I’ll be blogging about reliability more in the coming days and weeks, but I’m going to quickly get warmed up with this post. I’ll point out two worthy reads in the domain of reliability.
First, Lifehacker.com has a great post entitled Fix the Machine, not the Person, and from my vantage point, they are totally right. Here’s a sample quote of the kind of valuable and clear thinking on display:
An organization is not just a pile of people, it’s also a set of structures. It’s almost like a machine made of men and women. Think of an assembly line. If you just took a bunch of people and threw them in a warehouse with a bunch of car parts and a manual, it’d probably be a disaster. Instead, a careful structure has been built: car parts roll down on a conveyor belt, each worker does one step of the process, everything is carefully designed and routinized. Order out of chaos.

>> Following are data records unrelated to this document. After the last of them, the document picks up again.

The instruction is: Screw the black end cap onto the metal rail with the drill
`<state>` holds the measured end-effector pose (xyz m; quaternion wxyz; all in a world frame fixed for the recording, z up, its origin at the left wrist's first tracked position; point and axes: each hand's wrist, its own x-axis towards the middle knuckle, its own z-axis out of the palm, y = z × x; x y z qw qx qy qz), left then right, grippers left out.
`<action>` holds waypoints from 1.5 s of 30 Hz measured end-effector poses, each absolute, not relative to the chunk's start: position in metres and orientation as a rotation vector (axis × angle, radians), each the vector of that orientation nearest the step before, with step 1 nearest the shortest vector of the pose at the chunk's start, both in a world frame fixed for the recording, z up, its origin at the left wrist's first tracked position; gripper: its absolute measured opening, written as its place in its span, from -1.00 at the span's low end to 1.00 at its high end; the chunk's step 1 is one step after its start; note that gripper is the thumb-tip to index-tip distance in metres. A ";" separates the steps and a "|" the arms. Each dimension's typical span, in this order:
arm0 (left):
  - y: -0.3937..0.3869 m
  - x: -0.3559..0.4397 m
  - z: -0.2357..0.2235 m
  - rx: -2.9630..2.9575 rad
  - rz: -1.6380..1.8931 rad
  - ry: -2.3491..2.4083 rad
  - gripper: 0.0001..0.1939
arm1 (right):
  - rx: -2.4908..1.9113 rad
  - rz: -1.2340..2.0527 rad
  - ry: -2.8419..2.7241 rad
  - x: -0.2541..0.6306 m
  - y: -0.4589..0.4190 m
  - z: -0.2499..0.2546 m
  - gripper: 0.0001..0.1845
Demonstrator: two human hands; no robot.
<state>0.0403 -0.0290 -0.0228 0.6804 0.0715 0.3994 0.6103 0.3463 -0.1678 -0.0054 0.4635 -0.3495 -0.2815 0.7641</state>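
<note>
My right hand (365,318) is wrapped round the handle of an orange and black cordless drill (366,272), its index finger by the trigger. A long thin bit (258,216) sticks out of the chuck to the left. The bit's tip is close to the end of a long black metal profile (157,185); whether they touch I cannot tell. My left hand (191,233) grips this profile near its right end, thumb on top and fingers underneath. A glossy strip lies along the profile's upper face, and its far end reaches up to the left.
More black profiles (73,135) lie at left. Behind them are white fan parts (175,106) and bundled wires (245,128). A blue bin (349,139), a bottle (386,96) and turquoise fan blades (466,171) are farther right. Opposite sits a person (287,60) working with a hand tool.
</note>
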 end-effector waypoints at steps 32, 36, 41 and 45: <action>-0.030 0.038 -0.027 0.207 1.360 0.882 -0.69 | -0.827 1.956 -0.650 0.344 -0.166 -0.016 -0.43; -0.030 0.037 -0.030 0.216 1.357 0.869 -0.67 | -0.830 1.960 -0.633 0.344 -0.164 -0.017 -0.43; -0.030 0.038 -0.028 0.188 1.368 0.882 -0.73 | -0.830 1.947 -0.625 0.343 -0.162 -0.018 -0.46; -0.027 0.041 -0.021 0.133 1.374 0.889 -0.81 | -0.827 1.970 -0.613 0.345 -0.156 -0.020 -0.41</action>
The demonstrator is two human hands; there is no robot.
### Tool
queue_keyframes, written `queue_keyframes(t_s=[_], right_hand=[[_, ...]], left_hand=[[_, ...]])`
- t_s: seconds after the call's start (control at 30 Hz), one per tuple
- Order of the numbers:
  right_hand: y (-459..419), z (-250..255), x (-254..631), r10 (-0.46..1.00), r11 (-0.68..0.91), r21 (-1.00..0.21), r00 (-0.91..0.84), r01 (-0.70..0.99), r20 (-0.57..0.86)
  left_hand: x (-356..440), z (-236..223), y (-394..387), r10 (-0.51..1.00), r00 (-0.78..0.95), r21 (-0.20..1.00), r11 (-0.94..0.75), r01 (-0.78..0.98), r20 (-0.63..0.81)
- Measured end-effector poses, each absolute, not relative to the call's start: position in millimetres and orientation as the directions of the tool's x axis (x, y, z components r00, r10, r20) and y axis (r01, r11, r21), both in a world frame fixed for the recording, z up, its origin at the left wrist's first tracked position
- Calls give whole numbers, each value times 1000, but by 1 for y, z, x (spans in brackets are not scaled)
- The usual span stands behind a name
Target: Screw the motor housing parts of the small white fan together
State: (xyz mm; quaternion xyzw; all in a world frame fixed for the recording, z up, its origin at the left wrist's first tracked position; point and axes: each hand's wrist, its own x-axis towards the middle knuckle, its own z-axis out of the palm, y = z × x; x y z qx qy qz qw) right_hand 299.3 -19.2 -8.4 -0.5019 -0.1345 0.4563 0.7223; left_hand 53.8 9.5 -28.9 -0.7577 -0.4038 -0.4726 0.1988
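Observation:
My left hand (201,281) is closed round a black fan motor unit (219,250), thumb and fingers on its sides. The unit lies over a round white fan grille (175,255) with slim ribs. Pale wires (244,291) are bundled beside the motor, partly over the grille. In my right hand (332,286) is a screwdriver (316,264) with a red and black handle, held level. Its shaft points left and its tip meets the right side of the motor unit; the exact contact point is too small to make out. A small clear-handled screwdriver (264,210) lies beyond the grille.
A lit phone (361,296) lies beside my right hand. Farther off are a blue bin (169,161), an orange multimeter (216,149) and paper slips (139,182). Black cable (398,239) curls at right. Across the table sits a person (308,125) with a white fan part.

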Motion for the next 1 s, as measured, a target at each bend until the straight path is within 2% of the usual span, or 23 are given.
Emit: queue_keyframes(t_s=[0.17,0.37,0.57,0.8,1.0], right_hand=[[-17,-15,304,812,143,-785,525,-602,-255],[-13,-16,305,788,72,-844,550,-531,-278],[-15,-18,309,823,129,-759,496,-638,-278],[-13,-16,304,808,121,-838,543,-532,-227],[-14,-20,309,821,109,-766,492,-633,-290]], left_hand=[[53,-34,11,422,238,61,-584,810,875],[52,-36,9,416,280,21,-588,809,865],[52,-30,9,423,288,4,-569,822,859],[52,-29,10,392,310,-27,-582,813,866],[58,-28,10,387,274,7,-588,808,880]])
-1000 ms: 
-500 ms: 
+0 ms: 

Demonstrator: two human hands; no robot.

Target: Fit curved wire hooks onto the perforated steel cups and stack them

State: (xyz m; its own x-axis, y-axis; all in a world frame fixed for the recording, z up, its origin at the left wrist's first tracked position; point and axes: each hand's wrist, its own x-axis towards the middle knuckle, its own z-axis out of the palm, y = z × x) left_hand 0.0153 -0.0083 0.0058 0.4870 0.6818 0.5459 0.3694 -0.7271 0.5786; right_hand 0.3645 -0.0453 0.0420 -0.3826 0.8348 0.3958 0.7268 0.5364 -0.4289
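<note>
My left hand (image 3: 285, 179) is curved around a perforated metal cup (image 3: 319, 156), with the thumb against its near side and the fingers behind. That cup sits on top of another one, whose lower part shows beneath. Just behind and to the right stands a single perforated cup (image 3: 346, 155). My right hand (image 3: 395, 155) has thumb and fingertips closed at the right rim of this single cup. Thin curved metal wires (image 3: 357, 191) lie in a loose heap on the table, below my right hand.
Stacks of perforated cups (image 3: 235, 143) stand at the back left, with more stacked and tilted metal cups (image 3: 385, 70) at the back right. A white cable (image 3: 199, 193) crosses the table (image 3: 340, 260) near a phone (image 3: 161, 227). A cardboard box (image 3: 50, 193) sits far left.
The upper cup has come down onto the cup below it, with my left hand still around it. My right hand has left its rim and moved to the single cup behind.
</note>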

And when the system isn’t working, it doesn’t make sense to just yell at the people in it—any more than you’d try to fix a machine by yelling at the gears. True, sometimes you have the wrong gears and need to replace them, but more often you’re just using them in the wrong way. When there’s a problem, you shouldn’t get angry with the gears—you should fix the machine.
This was published just a few weeks ago on a very high-profile online media property, so you’ve probably seen it. However, it triggered the memory of a much more important, beautiful, and hugely inspirational piece of writing that influenced me a lot in the founding days of Pythian, one that you probably haven’t seen because it’s admittedly a bit older. It is anything but obsolete, so I’m happy to draw your attention to it. It’s called They Write the Right Stuff and was published in Fast Company in 1996. Here’s a taste:
The group writes software this good because that’s how good it has to be. Every time it fires up the shuttle, their software is controlling a $4 billion piece of equipment, the lives of a half-dozen astronauts, and the dreams of the nation. Even the smallest error in space can have enormous consequences: the orbiting space shuttle travels at 17,500 miles per hour; a bug that causes a timing problem of just two-thirds of a second puts the space shuttle three miles off course.
NASA knows how good the software has to be. Before every flight, Ted Keller, the senior technical manager of the on-board shuttle group, flies to Florida where he signs a document certifying that the software will not endanger the shuttle. If Keller can’t go, a formal line of succession dictates who can sign in his place.
Bill Pate, who’s worked on the space flight software over the last 22 years, says the group understands the stakes: “If the software isn’t perfect, some of the people we go to meetings with might die.”
Imagine how these circumstances might focus your mind on the kinds of disciplines and systems you will need to adopt in order to create genuinely reliable systems. Imagine how “yelling at someone” is definitely not a credible way to improve reliability in these circumstances.
Then, remember how the megatrends shaping our industry have relentlessly ratcheted up the stakes in database infrastructure management over the course of these past fifteen years since They Write the Right Stuff was written. (I’ll write more on this in the coming days). And realize that our success as production engineers today and in the coming decade will depend on our adoption of the necessary systems and disciplines to create breakthrough quality and reliability. That’s a big part of what we’re working on at Pythian.